Dans les premières décennies de l'histoire du hip-hop, on a cru que les rappeurs vieillissaient mal. Qu'ils donnaient tout sur leurs premiers albums, et qu'après, inéluctablement, ils n'étaient plus en mesure de suivre l'allure frénétique à laquelle évoluait leur musique. Mais depuis l'an 2000, cela ne se vérifie plus. Certains vétérans, de nos jours, se montrent toujours fringants. Ils rivalisent sans peine avec les dernières sensations rap découvertes sur le Web, comme l'a démontré le succès critique réservé au huitième album de DJ Quik.
L'homme qui a inventé le g-funk avant même que Dr. Dre n'en devienne le héraut occupe, il est vrai, la position idéale : celle d'un artiste connu et reconnu, mais pas surexposé. L'autre grand beatmaker de Compton a donc les coudées franches pour poursuivre sa route à sa guise, sans pression excessive. Et sur The Book Of David, effectivement, il creuse son sillon habituel, avec le renfort d'une palanquée d'anciens combattants de la scène californienne (Kurupt, Ice Cube, BlaKKazz K.K., Suga Free), de cousins gangsta issus d'autres horizons (Bizzy Bone, Bun B) et d'un chanteur de R&B (Jon B), tous des rescapés d'une époque révolue.

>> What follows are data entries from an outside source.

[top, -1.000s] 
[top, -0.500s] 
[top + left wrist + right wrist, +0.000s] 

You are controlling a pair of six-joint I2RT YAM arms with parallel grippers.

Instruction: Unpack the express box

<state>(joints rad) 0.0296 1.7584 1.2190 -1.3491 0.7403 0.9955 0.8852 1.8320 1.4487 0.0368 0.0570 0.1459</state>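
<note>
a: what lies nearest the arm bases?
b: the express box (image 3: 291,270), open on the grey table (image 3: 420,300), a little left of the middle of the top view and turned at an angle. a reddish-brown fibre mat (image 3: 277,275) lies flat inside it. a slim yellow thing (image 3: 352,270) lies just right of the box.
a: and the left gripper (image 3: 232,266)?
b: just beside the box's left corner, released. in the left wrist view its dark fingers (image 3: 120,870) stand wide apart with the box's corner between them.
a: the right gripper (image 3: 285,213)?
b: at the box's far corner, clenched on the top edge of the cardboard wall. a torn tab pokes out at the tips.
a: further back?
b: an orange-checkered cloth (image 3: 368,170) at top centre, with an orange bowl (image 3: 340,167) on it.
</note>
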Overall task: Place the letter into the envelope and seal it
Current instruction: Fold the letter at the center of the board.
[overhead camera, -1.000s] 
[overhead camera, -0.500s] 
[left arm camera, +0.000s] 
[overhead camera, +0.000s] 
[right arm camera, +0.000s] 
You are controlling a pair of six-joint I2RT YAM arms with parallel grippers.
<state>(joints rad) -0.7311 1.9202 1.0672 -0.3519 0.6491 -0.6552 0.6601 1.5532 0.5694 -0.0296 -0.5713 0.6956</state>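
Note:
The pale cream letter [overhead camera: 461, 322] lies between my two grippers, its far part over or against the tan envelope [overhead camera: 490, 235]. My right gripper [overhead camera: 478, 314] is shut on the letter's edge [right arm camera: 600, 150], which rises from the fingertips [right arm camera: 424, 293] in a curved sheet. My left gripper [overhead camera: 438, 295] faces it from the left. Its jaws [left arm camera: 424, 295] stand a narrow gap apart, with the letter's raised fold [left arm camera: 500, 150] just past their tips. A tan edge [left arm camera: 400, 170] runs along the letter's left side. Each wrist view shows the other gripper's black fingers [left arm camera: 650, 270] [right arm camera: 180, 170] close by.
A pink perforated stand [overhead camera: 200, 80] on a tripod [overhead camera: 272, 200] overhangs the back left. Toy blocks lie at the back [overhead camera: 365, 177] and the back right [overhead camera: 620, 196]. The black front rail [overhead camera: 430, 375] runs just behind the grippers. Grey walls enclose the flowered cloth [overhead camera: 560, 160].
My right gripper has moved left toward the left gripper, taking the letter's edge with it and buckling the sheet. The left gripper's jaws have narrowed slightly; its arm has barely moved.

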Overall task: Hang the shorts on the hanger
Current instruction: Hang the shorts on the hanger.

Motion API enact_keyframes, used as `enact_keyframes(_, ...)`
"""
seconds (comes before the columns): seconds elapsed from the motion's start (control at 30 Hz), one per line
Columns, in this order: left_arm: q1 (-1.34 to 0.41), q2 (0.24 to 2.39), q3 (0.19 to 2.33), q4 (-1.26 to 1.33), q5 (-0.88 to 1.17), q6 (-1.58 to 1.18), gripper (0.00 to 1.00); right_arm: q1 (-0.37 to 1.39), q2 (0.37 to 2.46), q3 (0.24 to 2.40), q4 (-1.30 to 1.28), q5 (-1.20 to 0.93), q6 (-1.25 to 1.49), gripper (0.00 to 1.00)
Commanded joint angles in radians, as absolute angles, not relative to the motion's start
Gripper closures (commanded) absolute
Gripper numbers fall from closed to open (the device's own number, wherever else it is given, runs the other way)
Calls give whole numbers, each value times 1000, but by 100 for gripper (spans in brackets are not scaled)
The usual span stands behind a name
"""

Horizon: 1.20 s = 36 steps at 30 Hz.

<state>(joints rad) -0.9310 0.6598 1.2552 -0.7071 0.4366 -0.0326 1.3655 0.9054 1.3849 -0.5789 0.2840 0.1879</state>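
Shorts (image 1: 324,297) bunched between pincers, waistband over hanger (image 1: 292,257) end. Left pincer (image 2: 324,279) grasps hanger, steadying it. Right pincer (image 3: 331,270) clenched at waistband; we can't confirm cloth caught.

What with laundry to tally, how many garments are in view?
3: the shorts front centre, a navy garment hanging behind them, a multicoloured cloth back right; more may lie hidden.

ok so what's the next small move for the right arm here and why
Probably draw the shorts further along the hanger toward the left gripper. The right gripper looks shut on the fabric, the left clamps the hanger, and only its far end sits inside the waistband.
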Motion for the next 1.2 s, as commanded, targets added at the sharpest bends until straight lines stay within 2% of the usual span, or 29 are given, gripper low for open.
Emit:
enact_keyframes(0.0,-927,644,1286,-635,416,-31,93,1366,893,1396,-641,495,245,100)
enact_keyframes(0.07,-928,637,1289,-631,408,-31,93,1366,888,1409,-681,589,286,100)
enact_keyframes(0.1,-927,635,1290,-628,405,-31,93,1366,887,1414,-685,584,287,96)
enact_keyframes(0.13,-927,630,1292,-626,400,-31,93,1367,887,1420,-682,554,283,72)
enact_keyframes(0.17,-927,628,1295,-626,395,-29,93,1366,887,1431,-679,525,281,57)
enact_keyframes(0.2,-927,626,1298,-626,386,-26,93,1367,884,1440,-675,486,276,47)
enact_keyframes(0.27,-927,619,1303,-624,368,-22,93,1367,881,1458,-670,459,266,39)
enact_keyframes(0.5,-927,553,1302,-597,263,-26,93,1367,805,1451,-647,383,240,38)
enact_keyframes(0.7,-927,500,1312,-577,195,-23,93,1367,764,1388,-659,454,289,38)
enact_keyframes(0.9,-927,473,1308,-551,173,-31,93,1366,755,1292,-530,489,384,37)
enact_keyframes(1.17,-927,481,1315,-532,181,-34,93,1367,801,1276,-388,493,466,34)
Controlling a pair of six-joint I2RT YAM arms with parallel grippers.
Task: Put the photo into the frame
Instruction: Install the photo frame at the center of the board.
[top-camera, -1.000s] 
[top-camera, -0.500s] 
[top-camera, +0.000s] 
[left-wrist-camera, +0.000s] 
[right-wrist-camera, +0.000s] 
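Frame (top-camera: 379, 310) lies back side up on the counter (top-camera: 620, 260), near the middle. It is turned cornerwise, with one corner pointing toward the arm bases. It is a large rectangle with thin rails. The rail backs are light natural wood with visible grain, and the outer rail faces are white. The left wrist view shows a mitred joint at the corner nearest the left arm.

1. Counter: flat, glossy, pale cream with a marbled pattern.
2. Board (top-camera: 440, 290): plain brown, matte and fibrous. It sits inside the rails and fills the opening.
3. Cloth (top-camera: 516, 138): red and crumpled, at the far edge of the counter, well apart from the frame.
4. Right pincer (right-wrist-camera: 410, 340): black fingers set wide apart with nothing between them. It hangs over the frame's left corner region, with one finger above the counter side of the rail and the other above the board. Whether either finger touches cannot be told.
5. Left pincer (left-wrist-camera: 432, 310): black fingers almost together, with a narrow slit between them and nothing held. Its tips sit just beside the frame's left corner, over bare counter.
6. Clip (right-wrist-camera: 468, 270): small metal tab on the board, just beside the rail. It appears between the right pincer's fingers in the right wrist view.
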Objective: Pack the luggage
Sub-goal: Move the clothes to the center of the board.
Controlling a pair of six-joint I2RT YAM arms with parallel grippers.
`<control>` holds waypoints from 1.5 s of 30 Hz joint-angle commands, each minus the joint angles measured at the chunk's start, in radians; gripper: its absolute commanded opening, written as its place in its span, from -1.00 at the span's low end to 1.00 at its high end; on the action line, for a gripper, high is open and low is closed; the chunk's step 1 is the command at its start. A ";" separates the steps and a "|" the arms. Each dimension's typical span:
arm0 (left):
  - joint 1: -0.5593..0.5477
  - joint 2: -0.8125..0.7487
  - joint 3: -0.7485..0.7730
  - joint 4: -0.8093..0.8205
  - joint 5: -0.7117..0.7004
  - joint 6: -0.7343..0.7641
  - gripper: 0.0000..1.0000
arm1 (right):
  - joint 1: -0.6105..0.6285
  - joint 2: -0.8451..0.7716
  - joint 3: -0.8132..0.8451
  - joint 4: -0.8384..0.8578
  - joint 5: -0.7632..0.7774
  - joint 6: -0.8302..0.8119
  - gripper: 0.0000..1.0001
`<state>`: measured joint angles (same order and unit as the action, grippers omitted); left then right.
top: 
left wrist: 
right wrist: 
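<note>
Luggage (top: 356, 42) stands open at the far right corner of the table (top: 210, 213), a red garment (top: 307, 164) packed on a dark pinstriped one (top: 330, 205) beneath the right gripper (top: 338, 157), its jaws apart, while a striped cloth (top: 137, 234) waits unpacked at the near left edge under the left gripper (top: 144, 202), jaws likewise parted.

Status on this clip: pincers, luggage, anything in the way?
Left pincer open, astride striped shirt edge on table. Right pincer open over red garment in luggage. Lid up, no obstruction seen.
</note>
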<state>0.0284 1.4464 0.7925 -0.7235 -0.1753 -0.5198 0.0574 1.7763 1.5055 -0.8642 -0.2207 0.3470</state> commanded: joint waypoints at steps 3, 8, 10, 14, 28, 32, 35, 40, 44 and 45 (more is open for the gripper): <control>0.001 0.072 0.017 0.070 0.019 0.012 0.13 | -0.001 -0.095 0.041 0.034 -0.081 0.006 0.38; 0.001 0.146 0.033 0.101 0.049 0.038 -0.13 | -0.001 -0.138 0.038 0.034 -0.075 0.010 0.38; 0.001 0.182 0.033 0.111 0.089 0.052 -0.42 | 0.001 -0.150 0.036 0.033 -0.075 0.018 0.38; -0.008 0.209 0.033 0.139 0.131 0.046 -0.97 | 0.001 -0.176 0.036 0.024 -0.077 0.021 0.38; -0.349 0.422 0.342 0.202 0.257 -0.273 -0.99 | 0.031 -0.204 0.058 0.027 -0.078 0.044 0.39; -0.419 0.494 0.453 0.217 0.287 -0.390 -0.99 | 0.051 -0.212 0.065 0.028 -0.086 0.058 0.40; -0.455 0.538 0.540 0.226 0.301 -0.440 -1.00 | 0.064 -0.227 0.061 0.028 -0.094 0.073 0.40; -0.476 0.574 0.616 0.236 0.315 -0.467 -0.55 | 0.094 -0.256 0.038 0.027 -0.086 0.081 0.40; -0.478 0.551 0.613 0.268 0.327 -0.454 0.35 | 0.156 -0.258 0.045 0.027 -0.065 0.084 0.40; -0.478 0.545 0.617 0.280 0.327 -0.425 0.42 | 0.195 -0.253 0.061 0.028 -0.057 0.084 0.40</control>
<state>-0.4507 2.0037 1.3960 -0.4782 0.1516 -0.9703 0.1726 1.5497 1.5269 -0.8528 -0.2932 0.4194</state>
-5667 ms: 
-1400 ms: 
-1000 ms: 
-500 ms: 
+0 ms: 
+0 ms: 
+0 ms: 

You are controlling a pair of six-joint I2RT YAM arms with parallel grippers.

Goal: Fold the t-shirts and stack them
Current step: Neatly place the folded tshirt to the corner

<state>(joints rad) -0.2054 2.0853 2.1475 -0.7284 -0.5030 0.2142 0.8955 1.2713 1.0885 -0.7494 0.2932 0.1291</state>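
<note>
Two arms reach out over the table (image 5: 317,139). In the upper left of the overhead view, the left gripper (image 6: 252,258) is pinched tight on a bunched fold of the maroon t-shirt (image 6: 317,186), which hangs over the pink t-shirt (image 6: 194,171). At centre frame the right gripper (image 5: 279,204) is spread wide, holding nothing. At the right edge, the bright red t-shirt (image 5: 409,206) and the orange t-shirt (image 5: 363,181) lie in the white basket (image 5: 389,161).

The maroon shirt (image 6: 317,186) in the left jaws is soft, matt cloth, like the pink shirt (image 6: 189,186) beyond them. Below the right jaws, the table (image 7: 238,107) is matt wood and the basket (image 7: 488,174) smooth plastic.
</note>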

DJ Quik perpétue son hip-hop aux saveurs funk seventies ("Nobody"), ce son ensoleillé qui évoque le climat de son Etat d'origine ("Do Today", "Luv of My Life", "So Compton"), parfois agrémenté de passages plus enlevés (le synthétiseur radieux de "Across The Map"). Il creuse toujours plus loin cette veine très musicale qui lui est caractéristique. Et c'est précisément ce qui lui réussit, surtout quand s'ajoutent à ses instrumentations soyeuses quelques étrangetés sonores à la limite de l'expérimentation, le dialogue entre les percussions et l'orgue de "Fire and Brimstone", par exemple, les flûtes bizarres en arrière-plan de "Boogie Till You Conk Out", ou bien le son atmosphérique du splendide "Poppin'".
Et pour compléter le tout, DJ Quik a gardé le mordant de la jeunesse. Pour preuve ce "Ghetto Rendezvous" où il règle violemment quelques comptes avec sa sœur, et un "Killer Dope" où il s'affirme face à la nouvelle génération. Ces titres complètent idéalement les moments les plus apaisés de l'album, ceux, par exemple, où le rappeur se montre plus love ("Real Women", "Time Stands Still"). Alors bien sûr, tout n'est pas parfait. 70 minutes, c'est bien trop long pour faire mouche à tous les coups. Mais si on enlève ses quelques titres faiblards et superflus, notamment vers la fin, ce disque donne raison, après vingt années de carrière, aux premiers mots que DJ Quik y prononce : "you're going to like this".